The aircraft flew about 13,000 non-stop miles on the "extended deterrence mission" from Whiteman Air Force Base, Mo., to South Korea and back in what was believed to be the first use of stealth bombers in the Korean theater. In an earlier show of force, B52 bombers made overflights but did not drop any munitions.

Last week, Army Gen. James Thurman, head of the Combined Forces Command in South Korea, and Gen. Jung Seung-jo,  chairman of the South Korean Joint Chiefs of Staff, signed a Combined Counter-Provocation plan.
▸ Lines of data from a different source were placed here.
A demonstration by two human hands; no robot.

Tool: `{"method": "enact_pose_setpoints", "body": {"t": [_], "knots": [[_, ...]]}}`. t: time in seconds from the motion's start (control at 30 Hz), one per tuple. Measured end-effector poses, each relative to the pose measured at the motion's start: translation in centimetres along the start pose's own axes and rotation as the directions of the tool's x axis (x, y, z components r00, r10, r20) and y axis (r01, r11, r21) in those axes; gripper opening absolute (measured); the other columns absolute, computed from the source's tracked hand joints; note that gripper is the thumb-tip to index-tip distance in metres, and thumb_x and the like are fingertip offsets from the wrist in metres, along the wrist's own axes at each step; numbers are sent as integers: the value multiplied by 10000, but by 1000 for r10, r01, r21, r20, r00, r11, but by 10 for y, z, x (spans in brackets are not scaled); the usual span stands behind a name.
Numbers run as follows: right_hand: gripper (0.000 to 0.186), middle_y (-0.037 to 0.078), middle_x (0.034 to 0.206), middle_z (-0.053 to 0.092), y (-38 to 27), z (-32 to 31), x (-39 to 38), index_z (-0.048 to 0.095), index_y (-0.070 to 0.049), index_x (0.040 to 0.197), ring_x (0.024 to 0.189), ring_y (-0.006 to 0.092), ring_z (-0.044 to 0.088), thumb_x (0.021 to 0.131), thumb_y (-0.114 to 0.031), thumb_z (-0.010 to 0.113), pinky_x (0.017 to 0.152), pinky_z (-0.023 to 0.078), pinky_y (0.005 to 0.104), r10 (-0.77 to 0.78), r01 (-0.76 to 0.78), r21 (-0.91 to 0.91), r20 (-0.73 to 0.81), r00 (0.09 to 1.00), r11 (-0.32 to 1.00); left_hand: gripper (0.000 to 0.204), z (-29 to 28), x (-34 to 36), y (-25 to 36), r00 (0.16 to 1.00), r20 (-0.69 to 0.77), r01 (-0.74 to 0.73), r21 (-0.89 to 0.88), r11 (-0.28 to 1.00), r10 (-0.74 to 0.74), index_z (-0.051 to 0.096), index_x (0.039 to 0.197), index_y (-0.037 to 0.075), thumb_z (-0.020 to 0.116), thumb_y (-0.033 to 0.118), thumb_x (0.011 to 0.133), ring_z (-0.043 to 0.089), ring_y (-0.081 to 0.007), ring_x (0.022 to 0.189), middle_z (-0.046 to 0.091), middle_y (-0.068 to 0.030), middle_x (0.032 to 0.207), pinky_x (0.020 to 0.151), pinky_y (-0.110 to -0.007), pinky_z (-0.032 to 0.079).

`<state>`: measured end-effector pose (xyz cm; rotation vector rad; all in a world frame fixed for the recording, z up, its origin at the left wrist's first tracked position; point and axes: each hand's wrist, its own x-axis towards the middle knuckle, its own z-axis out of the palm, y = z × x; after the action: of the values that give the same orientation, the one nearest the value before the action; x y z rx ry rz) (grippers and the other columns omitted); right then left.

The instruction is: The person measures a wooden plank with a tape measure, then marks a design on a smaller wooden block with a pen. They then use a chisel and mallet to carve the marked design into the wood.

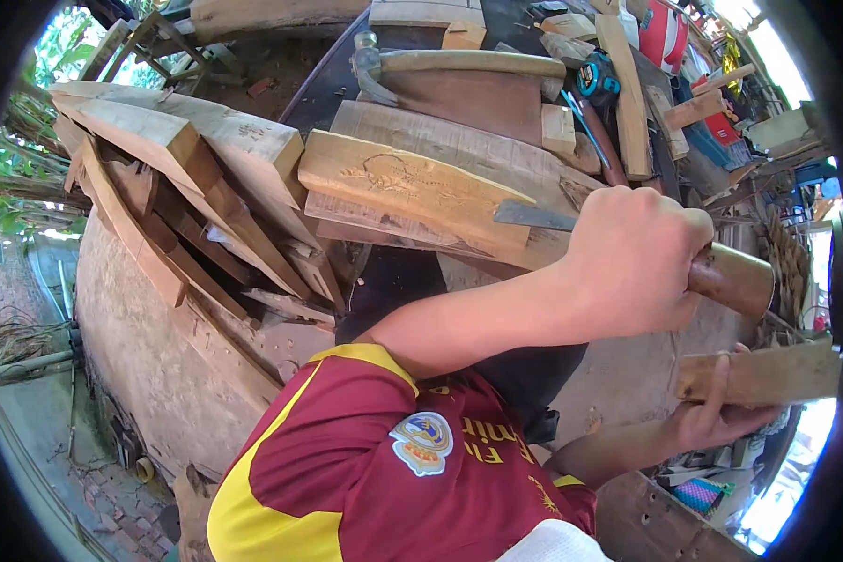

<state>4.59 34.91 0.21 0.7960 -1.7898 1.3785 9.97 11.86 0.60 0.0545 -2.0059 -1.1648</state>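
Observation:
My left hand (632, 258) is closed around the brown handle of a chisel (534, 216). Its flat metal blade reaches left over a yellowish wooden board (412, 192), which has a carved or drawn pattern at its left part. Under that board lies a wider grey-brown plank (459, 140). Off to the lower right, my right hand (712, 421) grips a rectangular wooden block (759, 377), with a finger laid across its face. Part of the chisel's handle is hidden by my left fist.
A hammer (478, 64) lies beyond the board, near a teal tape measure (598, 79) and a blue pen (581, 120). Thick timber pieces (244, 140) lean at the left. Loose wood strips (623, 94) clutter the far right.

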Motion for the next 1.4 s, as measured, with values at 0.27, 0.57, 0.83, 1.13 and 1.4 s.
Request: {"method": "enact_pose_setpoints", "body": {"t": [0.27, 0.57, 0.83, 1.13, 1.4], "knots": [[798, 245, 1402, 454, -5, 6, 23, 321, 26, 1428, 1203, 345, 543, 772, 29, 775, 1009, 485, 468, 4, 22, 74, -344, 939, 997, 194, 2, 3, 0, 999, 31, 23, 23, 999, -24, 637, 690, 53, 714, 173, 558, 655, -355, 649, 629, -147, 650, 587, -456, 512], [949, 229, 1511, 361, 9, -17, 16, 239, 21, 1511, 1332, 324, 424, 761, -32, 818, 1126, 351, 483, 4, 6, -370, 25, 1000, 929, 197, 3, 3, -1, 998, 51, 39, 58, 998, -42, 593, 658, 72, 715, 177, 545, 640, -370, 655, 612, -130, 652, 575, -458, 500], [905, 210, 1455, 444, 25, -14, -16, 283, 18, 1500, 1290, 306, 463, 774, -67, 817, 1114, 367, 460, 15, 127, -371, 356, 934, 920, 206, 3, 5, -3, 999, 41, 24, 65, 998, -27, 589, 657, 76, 724, 177, 539, 639, -368, 653, 610, -130, 650, 577, -459, 500], [925, 232, 1486, 399, 19, 7, -5, 257, 34, 1509, 1297, 299, 471, 768, -10, 808, 1073, 419, 447, -127, 124, -417, 21, 992, 900, 243, 10, 4, -3, 992, 123, 27, 109, 994, -40, 677, 731, 51, 746, 203, 554, 677, -338, 675, 659, -152, 686, 609, -444, 528], [915, 242, 1479, 403, 28, -12, -3, 268, 44, 1490, 1311, 315, 461, 757, 4, 814, 1088, 398, 474, 246, -240, 64, -94, 965, 969, 216, 11, 3, -4, 992, 116, 34, 126, 991, -49, 653, 712, 66, 743, 192, 561, 667, -339, 666, 641, -137, 668, 596, -442, 519]]}}
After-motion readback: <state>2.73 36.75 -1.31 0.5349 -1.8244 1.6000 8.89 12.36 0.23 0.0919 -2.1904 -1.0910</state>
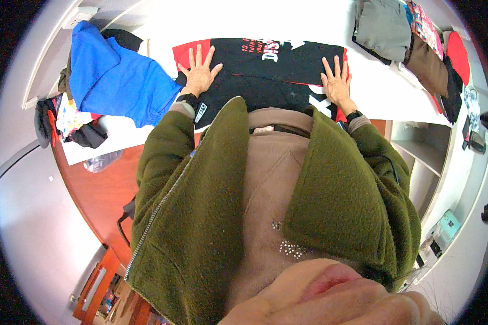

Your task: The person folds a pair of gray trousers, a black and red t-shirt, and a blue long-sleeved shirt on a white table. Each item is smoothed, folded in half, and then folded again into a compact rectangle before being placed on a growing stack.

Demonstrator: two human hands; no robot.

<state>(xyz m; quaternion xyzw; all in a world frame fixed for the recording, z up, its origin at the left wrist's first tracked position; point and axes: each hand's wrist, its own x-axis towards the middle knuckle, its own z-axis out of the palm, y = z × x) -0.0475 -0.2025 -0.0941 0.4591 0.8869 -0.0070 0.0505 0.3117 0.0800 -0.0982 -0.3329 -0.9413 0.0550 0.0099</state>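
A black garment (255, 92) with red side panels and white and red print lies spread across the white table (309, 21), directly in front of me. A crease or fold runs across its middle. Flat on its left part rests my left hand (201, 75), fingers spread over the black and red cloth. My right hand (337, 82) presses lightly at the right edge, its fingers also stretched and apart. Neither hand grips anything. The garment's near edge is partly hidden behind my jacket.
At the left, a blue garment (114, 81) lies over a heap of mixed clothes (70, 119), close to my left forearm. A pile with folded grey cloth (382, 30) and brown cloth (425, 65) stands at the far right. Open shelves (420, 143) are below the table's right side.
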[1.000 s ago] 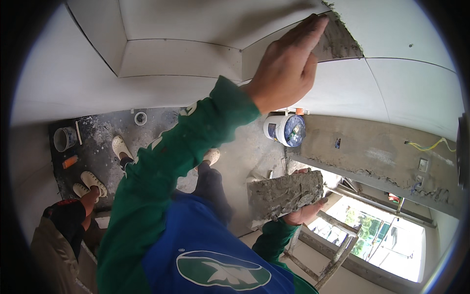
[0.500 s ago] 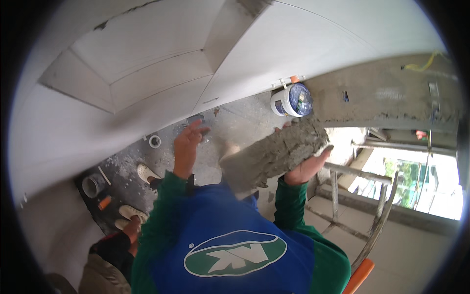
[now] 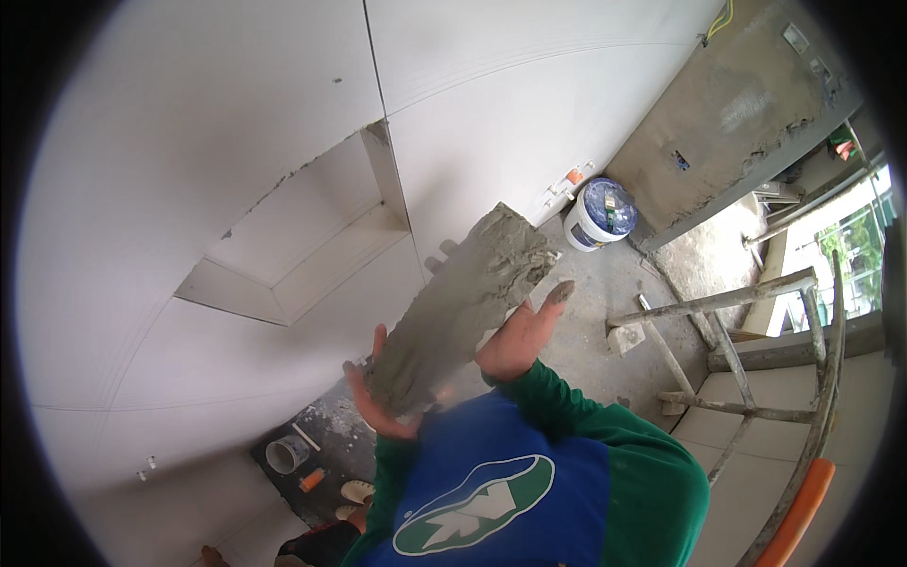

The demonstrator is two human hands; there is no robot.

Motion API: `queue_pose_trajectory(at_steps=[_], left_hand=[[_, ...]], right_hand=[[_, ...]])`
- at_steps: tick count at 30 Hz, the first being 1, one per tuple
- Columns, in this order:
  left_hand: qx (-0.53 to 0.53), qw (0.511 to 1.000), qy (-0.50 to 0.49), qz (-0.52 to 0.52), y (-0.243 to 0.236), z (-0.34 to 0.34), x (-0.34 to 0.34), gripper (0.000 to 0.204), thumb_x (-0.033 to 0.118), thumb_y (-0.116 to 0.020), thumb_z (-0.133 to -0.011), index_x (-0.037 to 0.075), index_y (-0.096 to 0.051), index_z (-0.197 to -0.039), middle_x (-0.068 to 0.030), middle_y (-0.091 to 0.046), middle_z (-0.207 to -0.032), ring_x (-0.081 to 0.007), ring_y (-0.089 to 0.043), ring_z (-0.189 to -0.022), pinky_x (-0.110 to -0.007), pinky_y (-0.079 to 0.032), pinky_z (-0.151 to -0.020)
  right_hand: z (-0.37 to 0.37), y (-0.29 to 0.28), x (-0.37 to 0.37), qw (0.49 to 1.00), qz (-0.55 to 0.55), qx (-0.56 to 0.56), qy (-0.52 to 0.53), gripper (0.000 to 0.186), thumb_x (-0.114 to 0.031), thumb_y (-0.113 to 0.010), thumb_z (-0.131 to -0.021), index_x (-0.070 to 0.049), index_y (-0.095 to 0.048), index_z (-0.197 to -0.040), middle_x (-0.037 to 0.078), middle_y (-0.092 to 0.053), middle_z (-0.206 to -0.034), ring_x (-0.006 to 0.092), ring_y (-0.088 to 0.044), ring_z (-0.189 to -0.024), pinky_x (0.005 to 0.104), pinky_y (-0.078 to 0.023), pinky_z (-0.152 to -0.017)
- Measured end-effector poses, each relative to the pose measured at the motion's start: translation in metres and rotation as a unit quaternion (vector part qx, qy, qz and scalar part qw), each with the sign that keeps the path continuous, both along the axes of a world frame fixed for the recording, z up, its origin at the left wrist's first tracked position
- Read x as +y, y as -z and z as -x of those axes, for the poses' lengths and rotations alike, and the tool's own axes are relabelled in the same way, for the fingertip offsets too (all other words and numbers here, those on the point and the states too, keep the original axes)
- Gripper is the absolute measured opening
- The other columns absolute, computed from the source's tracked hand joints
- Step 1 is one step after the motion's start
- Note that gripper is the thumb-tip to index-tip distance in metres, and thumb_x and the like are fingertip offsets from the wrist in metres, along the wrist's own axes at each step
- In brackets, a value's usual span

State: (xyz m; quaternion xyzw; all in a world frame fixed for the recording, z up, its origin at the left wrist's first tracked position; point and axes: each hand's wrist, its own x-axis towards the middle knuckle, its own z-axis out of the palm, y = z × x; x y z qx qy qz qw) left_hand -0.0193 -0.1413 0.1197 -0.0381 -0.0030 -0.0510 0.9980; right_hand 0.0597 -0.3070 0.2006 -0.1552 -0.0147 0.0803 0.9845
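A flat oblong tile-like piece (image 3: 453, 307), its upper face thickly spread with wet grey mortar, is held tilted before my chest. My right hand (image 3: 518, 340) grips its near right edge, thumb along the side and fingertips showing beyond the far edge. My left hand (image 3: 376, 402) holds the lower left end, with fingers around the edge. Mortar hides the piece's own surface, and its underside is out of sight. Beyond it is the white tiled wall (image 3: 491, 113) with a recessed niche (image 3: 331, 260).
A white bucket (image 3: 584, 231) with a blue top stands against the wall. To the right is a rough wooden trestle (image 3: 727, 302), with an orange bar (image 3: 798, 515) near me. Lower left are a round container (image 3: 286, 455), an orange tool (image 3: 312, 480) and another person's pale shoe (image 3: 357, 491).
My left hand, earlier empty and raised beside the piece, now holds its lower end. The piece has swung to the left, toward the niche, and tilted more steeply. The view has turned.
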Motion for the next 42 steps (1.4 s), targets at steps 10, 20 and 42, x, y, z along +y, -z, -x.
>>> queue_pose_trajectory(at_steps=[10, 20, 42], left_hand=[[-0.009, 0.999, -0.051, -0.002, 0.014, 0.014, 0.019, 0.070, 0.063, -0.035, -0.100, 0.008, -0.053, -0.140, -0.0175, -0.045, -0.149, -0.0363, -0.037, -0.140, -0.057, -0.028, -0.115], [-0.042, 0.998, -0.035, -0.014, 0.025, 0.020, 0.022, 0.062, 0.063, -0.042, -0.098, 0.011, -0.064, -0.125, -0.0149, -0.054, -0.141, -0.0358, -0.046, -0.133, -0.057, -0.034, -0.111], [0.022, 0.996, -0.005, -0.090, 0.050, 0.022, 0.072, 0.078, 0.075, -0.044, -0.089, 0.006, -0.063, -0.121, -0.0231, -0.052, -0.140, -0.0416, -0.045, -0.132, -0.060, -0.036, -0.109]], right_hand=[[0.012, -0.003, -0.014, 0.977, 0.151, -0.148, 0.032, 0.132, -0.097, -0.032, -0.070, 0.005, -0.021, -0.152, 0.016, -0.027, -0.158, 0.0295, -0.030, -0.142, 0.0436, -0.022, -0.118], [-0.028, -0.087, -0.042, 0.990, -0.010, -0.090, -0.104, 0.094, -0.077, -0.023, -0.093, -0.006, -0.025, -0.154, 0.017, -0.038, -0.152, 0.0322, -0.035, -0.137, 0.0436, -0.028, -0.116], [-0.072, -0.068, -0.030, 0.795, 0.560, -0.234, 0.024, 0.045, -0.032, -0.041, -0.105, 0.004, -0.049, -0.131, 0.000, -0.051, -0.077, 0.0073, -0.048, -0.072, 0.0250, -0.044, -0.069]])
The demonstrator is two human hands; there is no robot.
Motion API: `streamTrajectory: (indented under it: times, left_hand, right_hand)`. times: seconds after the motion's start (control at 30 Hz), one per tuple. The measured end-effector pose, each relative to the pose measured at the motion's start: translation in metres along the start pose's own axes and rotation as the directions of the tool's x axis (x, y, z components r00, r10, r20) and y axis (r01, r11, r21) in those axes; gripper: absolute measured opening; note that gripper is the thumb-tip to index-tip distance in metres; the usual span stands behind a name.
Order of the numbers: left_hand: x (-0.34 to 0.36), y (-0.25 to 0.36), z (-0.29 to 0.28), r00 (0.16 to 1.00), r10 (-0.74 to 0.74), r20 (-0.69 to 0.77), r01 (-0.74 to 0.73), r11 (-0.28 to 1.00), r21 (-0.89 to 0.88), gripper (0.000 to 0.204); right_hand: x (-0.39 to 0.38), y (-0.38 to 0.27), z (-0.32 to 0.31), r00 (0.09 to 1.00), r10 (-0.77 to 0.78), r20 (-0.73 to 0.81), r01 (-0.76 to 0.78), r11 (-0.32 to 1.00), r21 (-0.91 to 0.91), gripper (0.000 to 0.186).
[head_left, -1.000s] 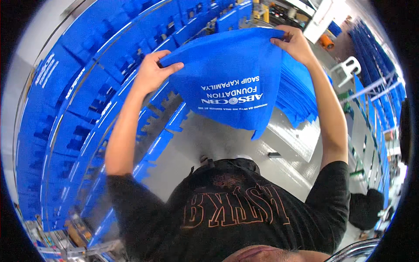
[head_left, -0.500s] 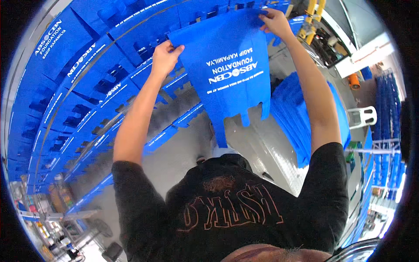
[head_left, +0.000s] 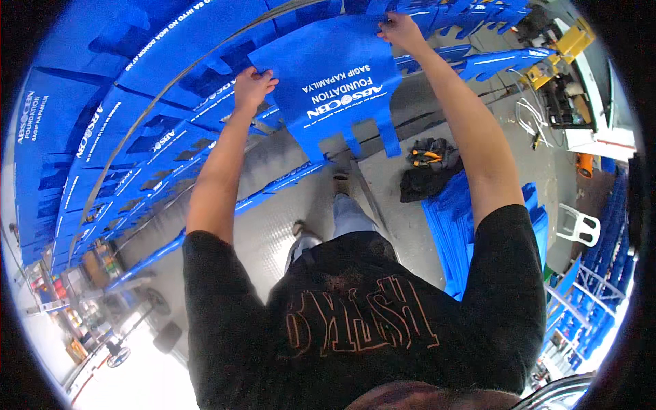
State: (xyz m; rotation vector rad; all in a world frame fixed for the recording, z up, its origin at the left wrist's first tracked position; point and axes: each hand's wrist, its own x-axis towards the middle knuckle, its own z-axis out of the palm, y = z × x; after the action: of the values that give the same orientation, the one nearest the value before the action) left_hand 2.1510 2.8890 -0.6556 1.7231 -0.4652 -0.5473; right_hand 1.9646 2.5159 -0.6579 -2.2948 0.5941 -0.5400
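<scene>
A blue fabric bag [head_left: 328, 61] with white print and cut-out strips along its lower edge is stretched between my hands. Its print appears upside down. My left hand [head_left: 253, 90] is closed on the bag's left upper corner, thumb against fingers. Higher up, the fingers of my right hand [head_left: 402, 33] pinch the opposite corner. Directly behind the bag run rows of similar blue bags [head_left: 160, 82], hanging on racks; whether the held one touches them I cannot tell.
Thin rails [head_left: 130, 126] curve past the hanging bags at left. A pile of blue fabric [head_left: 447, 232] lies right of my legs, beside a black bag with orange-handled tools [head_left: 427, 157]. Farther right are a white plastic chair [head_left: 578, 225] and a yellow frame [head_left: 574, 41].
Both hands have carried the bag farther away, up against the hanging rows in the picture. The view has shifted, and my legs and the tools now show. The grip is unchanged.
</scene>
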Motion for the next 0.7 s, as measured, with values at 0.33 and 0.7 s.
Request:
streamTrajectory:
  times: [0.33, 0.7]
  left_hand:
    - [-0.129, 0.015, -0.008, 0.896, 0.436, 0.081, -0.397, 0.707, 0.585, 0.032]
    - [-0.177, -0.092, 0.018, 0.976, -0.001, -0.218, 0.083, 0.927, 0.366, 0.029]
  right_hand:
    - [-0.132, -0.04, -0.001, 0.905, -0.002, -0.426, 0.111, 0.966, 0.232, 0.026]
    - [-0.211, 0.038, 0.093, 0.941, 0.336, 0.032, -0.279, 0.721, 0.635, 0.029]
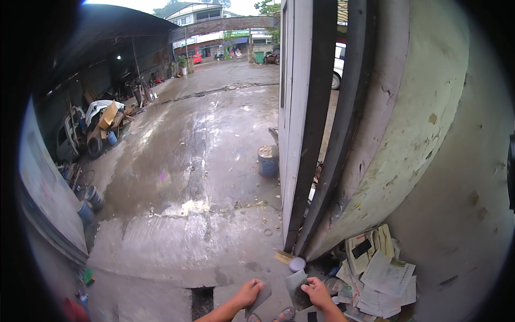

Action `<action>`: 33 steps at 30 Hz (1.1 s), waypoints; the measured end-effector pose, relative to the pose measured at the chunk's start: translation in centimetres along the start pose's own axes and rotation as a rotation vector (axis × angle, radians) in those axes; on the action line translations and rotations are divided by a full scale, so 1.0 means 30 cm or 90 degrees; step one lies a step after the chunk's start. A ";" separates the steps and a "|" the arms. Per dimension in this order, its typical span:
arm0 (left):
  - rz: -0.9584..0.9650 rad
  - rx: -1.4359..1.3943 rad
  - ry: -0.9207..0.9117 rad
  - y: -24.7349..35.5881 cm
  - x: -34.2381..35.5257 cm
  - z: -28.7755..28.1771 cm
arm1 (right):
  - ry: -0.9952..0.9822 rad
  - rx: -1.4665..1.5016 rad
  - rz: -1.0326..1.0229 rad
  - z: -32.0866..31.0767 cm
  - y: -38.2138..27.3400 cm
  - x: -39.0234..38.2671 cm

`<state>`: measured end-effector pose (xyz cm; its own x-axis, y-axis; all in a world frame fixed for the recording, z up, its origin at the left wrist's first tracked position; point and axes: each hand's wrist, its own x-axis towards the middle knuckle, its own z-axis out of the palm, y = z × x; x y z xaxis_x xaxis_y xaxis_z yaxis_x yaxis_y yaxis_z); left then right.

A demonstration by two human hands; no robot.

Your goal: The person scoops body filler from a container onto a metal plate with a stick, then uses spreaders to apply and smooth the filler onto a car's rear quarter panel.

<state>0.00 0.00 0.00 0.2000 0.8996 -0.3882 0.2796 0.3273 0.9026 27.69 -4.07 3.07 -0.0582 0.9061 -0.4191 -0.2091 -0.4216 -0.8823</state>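
Observation:
My left hand (249,293) is closed, pinching a thin, flat grey piece (263,294) at its side. A hand's width away, my right hand (317,294) grips a second flat, dark grey rectangular piece (294,288) between thumb and fingers. Both pieces are held low, over the concrete floor and above my sandals (285,314). What the two pieces are made of I cannot make out. Just beyond the right-hand piece stands a small round tin (296,263) with a pale top.
Loose papers (389,275) lie heaped at the right, with a dark flat object (361,248) on them. A metal door post (306,134) rises beside them. A rectangular pit (203,304) opens in the floor. Farther out stand a blue drum (267,163) and buckets (92,197).

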 end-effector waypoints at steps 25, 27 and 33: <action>-0.251 -0.448 -0.299 0.124 0.619 -0.203 | 0.065 -0.032 0.106 0.291 -0.035 0.412; -0.281 -0.439 -0.339 0.132 0.705 -0.246 | 0.290 -0.250 0.094 0.220 0.089 0.513; -0.302 -0.343 -0.171 -0.029 0.887 -0.253 | 0.317 -0.349 0.150 0.282 0.077 0.640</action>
<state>-2.05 25.84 -9.72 0.4139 0.5485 -0.7265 -0.0893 0.8187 0.5673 17.82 12.65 -5.21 0.4317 0.7222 -0.5403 0.2753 -0.6760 -0.6836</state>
"By completing this plan, we improved our combined readiness posture to allow us to immediately and decisively respond to any North Korean provocation," the two generals said in a statement.

The unusual and public moves by the allies were triggered by the even more unusual and provocative actions by the regime of Kim Jong-un.

The North recently cut off its military hotline to Seoul, warned of nuclear war, threatened U.S. bases in the region, announced that the 1953 armistice ending the Korean War was no longer in effect, and put out propaganda videos showing New York City and the U.S. Capitol in flames.

Despite the bellicose warnings, South Korean analysts noted that joint North and South Korean industrial complex at Kaesong on the North’s side of the De-Militarized Zone, which is a main source of hard currency for the North, remained in operation. About 500 workers from the South commuted to their jobs across the DMZ and returned without incident, according to South Korean news reports.

Several analysts have speculated that the threats from Kim were a method of shoring up his backing from his own military, and were also intended to test the new power lineup in the region. In China, the North’s main ally, Xi Jinping has just been installed as President, Prime Minister Shinzo Abe assumed office in Japan last September, and President Park Geun-hye became the first woman to lead South Korea last month.

At the Atlantic Council think tank, where Hagel was chairman before going to the Pentagon, defense analyst Ian Brzezinski said there were "few areas in the world where U.S. readiness is as high" as it is on the Korean peninsula.

But "it’s prudent for the U.S. government to move assets" to bolster defenses against North Korean threats "not only to the region but to the homeland defense of the U.S.," said Brzezinski, a former Defense Department and White House aide.